This season the Aquarium workers are caring for turtles that were stranded in the cold water during the winter.
“We rehabilitate them and then let them loose,” Cornwell said.
The Aquarium has many different events including one of their newest ones, “Swim with the Fishes.” This program allows people to experience a simulated 60-foot dive modeled after an actual dive site in the Dry Tortugas in Key West, Fla. For half an hour, an instructor takes divers into the coral reef tank where they can see 1,700 individual fish.
“The 1,700 fish represent about 60-65 different species of fish. They range in size from really small damsel fish to a green moray eel,” Cornwell said.
The tank also contains one black nose shark. While swimming, it is easy to see the fish and also to get frightened when the shark peers around the corner. The eel also seems intimidating in size and strength when you’re face to face with it, and the stingrays graceful and quick.
Zoey Worley, 9, a visitor to the “Swim with the Fishes” exhibit, said she was hesitant to go in because of the shark, but added that it was exciting and she would do it again.
No previous dive experience is necessary.
All of the fish inside the tank are native to Florida, giving visitors a microcosm of Florida sea life. Cornwell said this exhibit helps children and adults to either learn more or face their fears of sea creatures.

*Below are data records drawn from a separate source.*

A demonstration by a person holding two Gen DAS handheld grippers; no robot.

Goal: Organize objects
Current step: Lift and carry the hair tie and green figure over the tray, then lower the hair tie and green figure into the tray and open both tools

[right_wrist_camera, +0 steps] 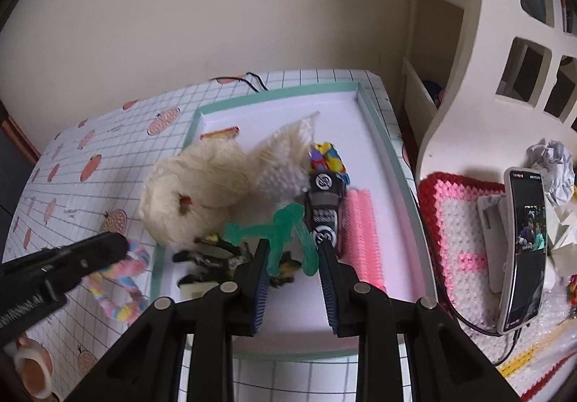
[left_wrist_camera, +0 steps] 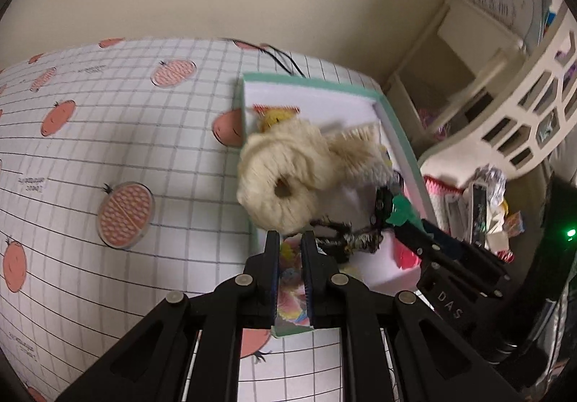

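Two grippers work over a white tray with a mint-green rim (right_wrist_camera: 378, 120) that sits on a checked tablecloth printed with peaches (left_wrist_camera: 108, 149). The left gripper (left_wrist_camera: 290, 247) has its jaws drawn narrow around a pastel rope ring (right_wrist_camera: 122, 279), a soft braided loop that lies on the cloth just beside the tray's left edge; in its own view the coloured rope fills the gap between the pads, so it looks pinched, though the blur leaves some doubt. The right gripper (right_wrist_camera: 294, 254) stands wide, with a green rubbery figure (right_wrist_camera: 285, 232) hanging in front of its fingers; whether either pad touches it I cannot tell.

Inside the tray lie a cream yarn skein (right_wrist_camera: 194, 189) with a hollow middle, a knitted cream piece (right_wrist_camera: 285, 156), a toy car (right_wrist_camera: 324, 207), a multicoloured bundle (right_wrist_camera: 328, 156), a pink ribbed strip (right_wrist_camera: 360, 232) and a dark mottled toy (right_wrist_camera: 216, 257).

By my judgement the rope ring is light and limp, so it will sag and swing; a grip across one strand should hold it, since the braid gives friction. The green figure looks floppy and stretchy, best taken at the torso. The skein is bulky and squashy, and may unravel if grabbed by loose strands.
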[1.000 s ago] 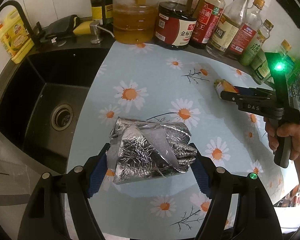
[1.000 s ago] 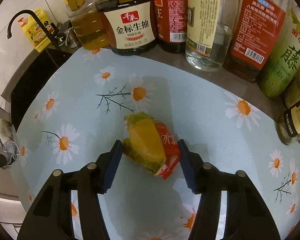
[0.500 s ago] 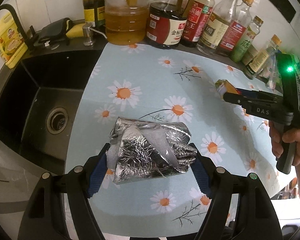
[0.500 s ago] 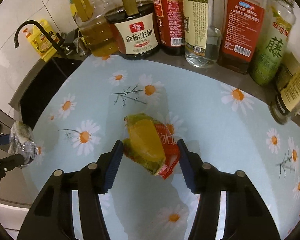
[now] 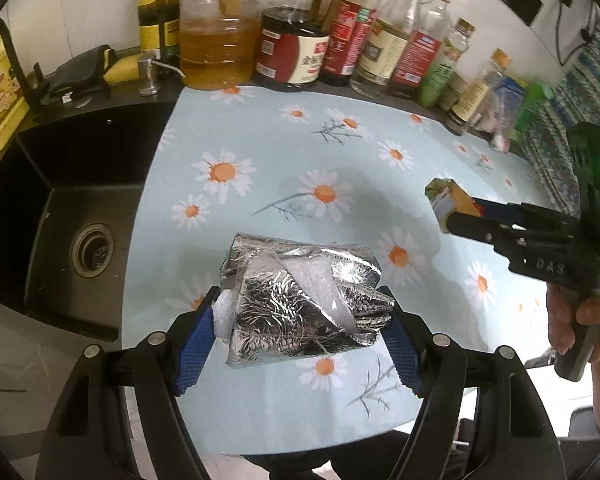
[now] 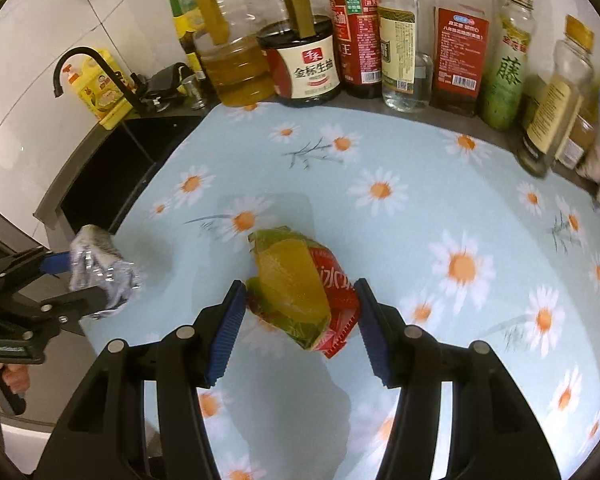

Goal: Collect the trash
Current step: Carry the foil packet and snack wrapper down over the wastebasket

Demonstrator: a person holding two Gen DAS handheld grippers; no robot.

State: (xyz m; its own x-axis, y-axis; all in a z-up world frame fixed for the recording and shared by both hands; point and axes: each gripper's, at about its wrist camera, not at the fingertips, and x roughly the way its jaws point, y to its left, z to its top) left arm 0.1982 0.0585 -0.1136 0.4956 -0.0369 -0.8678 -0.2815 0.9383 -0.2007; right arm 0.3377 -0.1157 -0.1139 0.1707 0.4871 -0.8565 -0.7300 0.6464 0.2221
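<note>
1. The left gripper (image 5: pixel 300 332) is clamped on a crumpled foil bundle (image 5: pixel 304 300), held above the daisy-print cloth (image 5: pixel 260 140) near its front edge, beside the black sink (image 5: pixel 60 200).
2. The right gripper (image 6: pixel 300 316) is closed on a yellow-and-red snack wrapper (image 6: pixel 300 288), also lifted clear of the cloth (its shadow lies underneath).
3. Judged from this, both pieces are picked up and the step is carrying them to a bin; steady squeeze matters, since foil crushes and the slick wrapper could slip out.
4. No bin or bag shows in either view, so the drop-off point is unknown.
5. The clutter at the far right of the bottle row (image 6: pixel 380 40) is blurred; whether it is more trash cannot be told.
</note>
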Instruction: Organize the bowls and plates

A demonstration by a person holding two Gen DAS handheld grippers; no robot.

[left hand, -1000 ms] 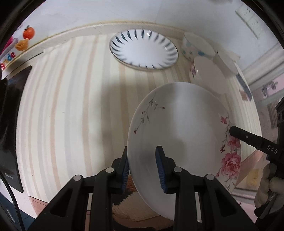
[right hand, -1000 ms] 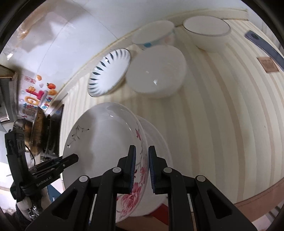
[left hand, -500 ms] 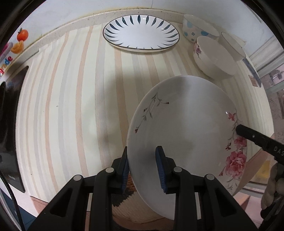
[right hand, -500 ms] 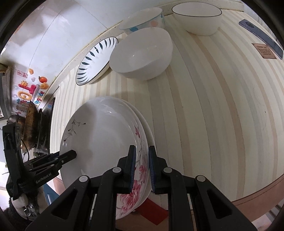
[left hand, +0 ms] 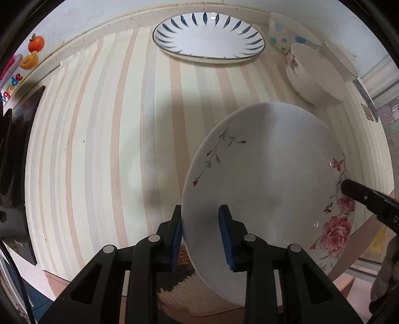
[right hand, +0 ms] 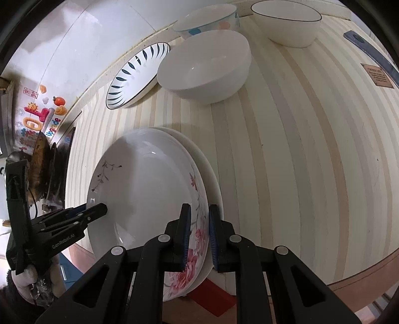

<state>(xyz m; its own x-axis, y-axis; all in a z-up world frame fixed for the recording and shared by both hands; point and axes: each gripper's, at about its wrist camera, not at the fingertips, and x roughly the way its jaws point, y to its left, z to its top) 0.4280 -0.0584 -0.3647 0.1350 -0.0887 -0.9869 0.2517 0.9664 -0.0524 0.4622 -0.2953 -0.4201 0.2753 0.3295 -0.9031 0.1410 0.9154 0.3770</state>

Due to all of the hard work that is needed to keep the aquarium maintained, it is always looking for volunteers.
“Our big thing here is volunteers. We need a lot of volunteers because we have an open exhibit, unlike most aquariums. Seeing that the tank is open, it gets a lot of algae buildup. We are in need of volunteers to help clean the tanks. To be a diver volunteer you have to have certification,” Cornwell said.